И снова я не нашелся с ответом.
– Да бога ради, Сергей Аполлонович, не мучайте вы себя так. Одним меньше, одним больше… вот больше их с каждым днем становится, откуда только… будто заражаются, право слово, будто ненависть эта навроде инфлюэнцы, постоял рядом с больным, подышал одним воздухом, и все, готово… был человек, стал комиссар.
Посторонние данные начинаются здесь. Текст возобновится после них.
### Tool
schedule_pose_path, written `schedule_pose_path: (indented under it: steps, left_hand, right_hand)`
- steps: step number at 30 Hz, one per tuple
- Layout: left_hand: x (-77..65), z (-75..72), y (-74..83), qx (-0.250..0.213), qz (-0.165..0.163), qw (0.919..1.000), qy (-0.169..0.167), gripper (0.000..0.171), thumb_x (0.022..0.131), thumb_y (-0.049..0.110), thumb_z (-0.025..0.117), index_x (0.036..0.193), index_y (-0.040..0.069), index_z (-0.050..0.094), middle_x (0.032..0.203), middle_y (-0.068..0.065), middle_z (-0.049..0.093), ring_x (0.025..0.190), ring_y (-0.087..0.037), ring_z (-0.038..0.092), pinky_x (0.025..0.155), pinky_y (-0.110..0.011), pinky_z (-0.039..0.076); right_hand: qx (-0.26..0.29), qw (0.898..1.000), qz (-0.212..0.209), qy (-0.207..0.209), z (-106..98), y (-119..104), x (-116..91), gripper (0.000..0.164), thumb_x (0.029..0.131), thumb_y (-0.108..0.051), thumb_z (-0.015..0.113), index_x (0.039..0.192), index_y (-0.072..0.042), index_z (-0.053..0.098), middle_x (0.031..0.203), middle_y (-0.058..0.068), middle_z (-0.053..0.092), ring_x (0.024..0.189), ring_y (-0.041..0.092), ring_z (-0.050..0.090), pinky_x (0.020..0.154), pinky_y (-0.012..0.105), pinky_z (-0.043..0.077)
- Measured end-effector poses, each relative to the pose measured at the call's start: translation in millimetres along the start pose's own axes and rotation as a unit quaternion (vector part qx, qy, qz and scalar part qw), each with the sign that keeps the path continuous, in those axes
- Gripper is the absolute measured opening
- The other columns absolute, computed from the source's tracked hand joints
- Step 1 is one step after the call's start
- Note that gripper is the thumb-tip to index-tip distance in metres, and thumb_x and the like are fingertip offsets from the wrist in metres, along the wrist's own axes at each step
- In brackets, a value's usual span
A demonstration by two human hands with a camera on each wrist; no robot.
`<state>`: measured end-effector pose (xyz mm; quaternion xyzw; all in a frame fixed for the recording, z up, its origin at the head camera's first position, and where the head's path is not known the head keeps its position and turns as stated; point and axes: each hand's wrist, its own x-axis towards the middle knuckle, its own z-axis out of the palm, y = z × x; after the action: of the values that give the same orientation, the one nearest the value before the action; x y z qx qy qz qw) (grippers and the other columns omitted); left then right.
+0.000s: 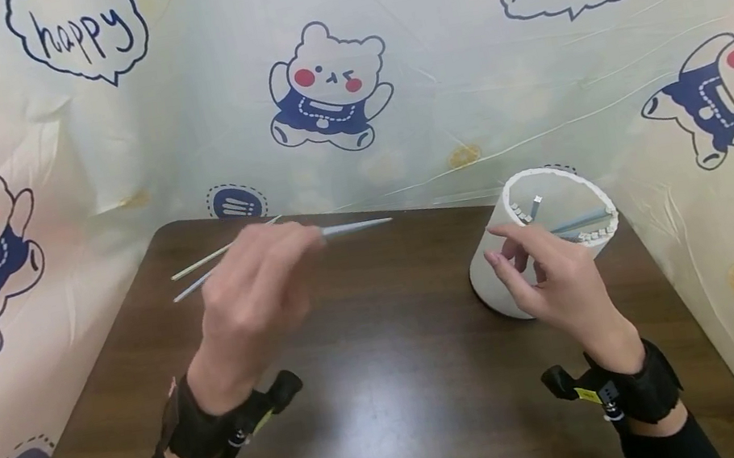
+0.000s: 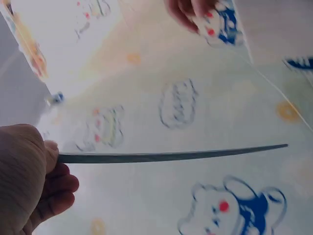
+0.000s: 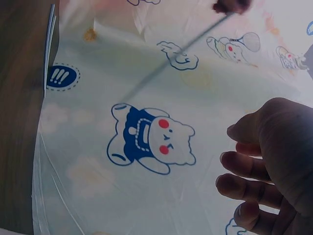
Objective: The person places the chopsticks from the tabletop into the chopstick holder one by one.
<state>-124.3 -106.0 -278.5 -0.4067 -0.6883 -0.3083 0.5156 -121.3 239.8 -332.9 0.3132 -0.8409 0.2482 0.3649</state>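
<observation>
My left hand [image 1: 244, 308] is raised over the left half of the table and pinches a slim, tapered blue-grey chopstick [image 2: 166, 157] between thumb and fingers. Its thin end points right in the head view. Beyond that hand lie two more chopsticks, a pale greenish one [image 1: 202, 261] and a bluish one [image 1: 192, 288], both partly hidden by it. My right hand [image 1: 560, 281] holds nothing, fingers loosely bent, in front of a white cylindrical container [image 1: 492, 285]. Inside that container are blue chopsticks [image 1: 581, 221] with white ends, leaning against the wall.
The brown wooden table [image 1: 381, 390] reaches back to a pale curtain [image 1: 445, 84] printed with bears and "happy" bubbles. More of this curtain hangs along both sides. Each wrist carries a strapped black camera, such as the left one [image 1: 285, 391].
</observation>
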Motion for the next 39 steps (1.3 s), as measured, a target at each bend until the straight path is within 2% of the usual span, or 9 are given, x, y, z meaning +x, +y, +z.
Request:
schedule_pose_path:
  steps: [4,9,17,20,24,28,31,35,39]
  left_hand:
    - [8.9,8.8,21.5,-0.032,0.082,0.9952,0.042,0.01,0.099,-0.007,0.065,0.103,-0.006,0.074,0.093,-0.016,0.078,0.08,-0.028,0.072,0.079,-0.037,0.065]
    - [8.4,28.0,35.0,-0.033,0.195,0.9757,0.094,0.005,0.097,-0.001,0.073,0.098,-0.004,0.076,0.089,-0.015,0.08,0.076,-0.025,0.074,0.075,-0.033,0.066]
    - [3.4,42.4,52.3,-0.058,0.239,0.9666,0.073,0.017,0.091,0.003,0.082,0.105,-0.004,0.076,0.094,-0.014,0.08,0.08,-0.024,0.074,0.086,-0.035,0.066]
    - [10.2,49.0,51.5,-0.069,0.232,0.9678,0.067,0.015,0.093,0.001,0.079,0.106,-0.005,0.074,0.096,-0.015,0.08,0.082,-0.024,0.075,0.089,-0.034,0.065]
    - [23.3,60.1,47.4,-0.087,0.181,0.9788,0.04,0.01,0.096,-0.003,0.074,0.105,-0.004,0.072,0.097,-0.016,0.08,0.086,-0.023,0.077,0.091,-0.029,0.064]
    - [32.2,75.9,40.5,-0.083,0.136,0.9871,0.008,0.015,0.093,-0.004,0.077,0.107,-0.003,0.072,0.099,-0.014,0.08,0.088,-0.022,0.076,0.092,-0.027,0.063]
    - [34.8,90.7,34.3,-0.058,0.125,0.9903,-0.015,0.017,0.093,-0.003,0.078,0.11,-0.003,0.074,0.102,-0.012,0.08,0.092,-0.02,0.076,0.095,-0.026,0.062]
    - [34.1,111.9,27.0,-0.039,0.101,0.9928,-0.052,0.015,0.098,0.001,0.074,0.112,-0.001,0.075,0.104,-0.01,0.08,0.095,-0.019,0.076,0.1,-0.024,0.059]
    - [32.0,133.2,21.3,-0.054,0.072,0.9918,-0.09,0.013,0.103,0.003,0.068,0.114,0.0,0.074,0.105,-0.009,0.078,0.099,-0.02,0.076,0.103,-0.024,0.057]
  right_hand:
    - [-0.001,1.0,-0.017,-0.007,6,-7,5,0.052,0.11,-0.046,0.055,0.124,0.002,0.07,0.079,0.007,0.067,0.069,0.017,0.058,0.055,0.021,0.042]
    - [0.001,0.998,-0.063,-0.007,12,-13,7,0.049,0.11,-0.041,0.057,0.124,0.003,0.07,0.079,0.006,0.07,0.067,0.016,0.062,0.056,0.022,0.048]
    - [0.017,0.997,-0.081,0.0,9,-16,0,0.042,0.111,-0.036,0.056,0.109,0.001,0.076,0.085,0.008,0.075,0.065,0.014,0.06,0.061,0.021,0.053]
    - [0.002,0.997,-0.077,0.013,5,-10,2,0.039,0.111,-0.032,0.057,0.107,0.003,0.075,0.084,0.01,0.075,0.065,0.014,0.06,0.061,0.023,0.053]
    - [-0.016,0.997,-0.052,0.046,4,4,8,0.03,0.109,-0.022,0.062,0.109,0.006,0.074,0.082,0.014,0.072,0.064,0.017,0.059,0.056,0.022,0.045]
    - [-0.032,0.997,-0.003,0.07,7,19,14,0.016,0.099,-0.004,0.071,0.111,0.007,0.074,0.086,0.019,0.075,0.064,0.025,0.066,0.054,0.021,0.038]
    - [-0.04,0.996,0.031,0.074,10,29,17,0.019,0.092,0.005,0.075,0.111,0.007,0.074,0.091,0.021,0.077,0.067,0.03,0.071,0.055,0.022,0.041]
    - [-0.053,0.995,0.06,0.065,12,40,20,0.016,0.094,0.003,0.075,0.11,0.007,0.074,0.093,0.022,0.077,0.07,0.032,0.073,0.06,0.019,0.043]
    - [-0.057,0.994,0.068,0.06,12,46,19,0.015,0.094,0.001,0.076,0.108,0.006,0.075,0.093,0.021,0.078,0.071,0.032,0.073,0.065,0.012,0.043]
Из приоткрытого окна тянуло дымом, внизу, во дворе, жгли траву и облетевшие, пожухлые от летней духоты листья. Сизая марь подымалась вверх, к небу, будто желала заполнить редкие просветы меж туч.
Дождь скоро. Дождь – это хорошо, пыль прибьет да и грязь с улиц смоет. Федор Николаевич еще что-то говорит, а я не слышу, вот странное дело, стою рядышком совсем, разглядеть могу каждую морщинку, каждую складку на халате, серые полосы пота на манжетах, мятый воротничок да подзаросший щетиной вялый подбородок. А звуки вот не долетают. Подобного со мною прежде не случалось, оттого и замер, застыл, против воли наблюдая за движениями харыгинских губ, заодно и отметил, сколь разительно изменился Федор Николаевич за последнее время. Подурнел, поблек, поистаскался, будто парадный мундир, который по недосмотру заместо повседневного надевать стали…
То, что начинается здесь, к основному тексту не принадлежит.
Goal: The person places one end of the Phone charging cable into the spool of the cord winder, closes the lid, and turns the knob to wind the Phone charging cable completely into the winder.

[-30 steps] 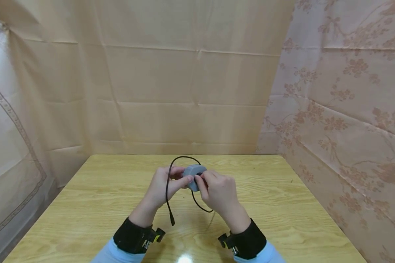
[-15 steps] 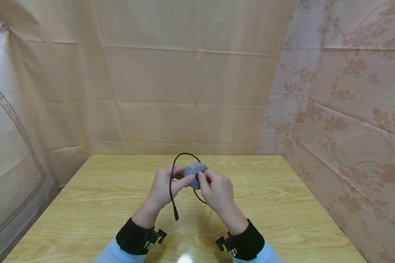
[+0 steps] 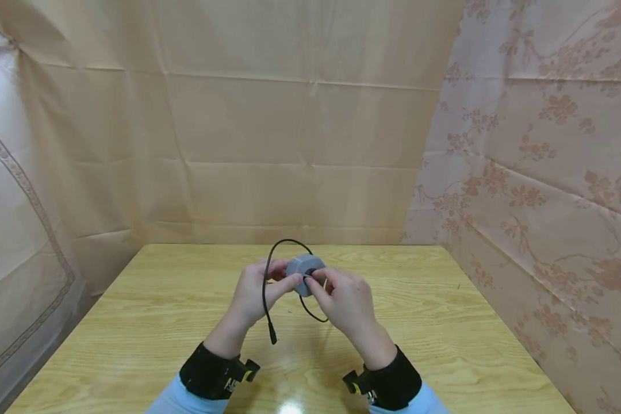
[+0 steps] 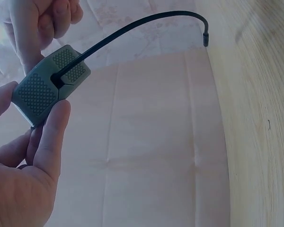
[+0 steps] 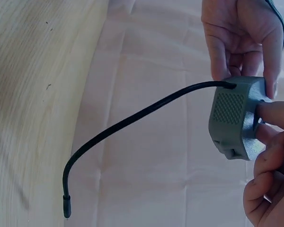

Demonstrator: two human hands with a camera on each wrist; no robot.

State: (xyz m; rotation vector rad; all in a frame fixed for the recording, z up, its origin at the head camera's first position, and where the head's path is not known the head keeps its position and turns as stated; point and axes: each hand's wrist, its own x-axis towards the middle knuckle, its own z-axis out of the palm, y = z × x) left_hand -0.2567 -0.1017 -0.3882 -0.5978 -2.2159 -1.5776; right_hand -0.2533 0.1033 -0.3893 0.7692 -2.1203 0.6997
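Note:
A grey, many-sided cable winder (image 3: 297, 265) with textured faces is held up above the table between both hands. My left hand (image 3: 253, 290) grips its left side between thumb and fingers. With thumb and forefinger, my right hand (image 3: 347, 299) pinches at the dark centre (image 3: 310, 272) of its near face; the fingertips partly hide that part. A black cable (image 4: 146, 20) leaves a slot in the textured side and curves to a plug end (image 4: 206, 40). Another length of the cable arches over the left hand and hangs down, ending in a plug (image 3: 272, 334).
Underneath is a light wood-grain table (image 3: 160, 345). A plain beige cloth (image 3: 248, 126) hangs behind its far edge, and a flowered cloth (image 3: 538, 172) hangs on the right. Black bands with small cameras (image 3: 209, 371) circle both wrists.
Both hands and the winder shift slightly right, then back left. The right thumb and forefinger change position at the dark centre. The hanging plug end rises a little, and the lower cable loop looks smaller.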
– Сергей Аполлонович, с вами все хорошо? – звуки вернулись внезапно, резко. Я вздрогнул.
– Вид у вас несколько болезненный… – Федор Николаевич подошел к окну и захлопнул створки, дым, небо и позднее лето остались за мутным стеклом. – Вы уж извините меня за болтливость… устал от всего этого… душа не принимает. А насчет Озерцова, то, опасаюсь, до вечера не дотянет.
Дотянул. И до вечера, и до утра, и до следующего вечера, когда в госпиталь заявились двое в черных кожаных куртках с пролетарски чистыми взглядами да кобурами на поясе. У господ комиссаров с Федором Николаевичем состоялась некая беседа при закрытых дверях, длилась она не сказать чтобы долго, но вполне достаточно для слухов, а Степанида Аникеевна, наша сестра милосердия, даже в слезы ударилась, уверившись, что Харыгина заберут.
Признаться, и у меня подобные опасения возникли – уж больно несдержан был Федор Николаевич в речах, уж больно откровенно недолюбливал нынешнюю власть. Однако же обошлось. Единственно, согласно договоренности либо вследствие прямого приказа, но Харыгин распорядился перевести Никиту в отдельную комнату, и мне было велено, оставив прошлые обязанности, находиться при раненом неотлучно.
Я и находился.
Яна
– Это значит… Ян, ты не понимаешь… это значит, что его поса-а-адят, – Ташка завыла, и я испугалась, что голос ее, вырвавшись из трубки, разлетится по квартире. Данилу разбудит.
Данилу пороть надо, а не сон его золотой охранять. Хотя нет, пороть поздно. А что делать?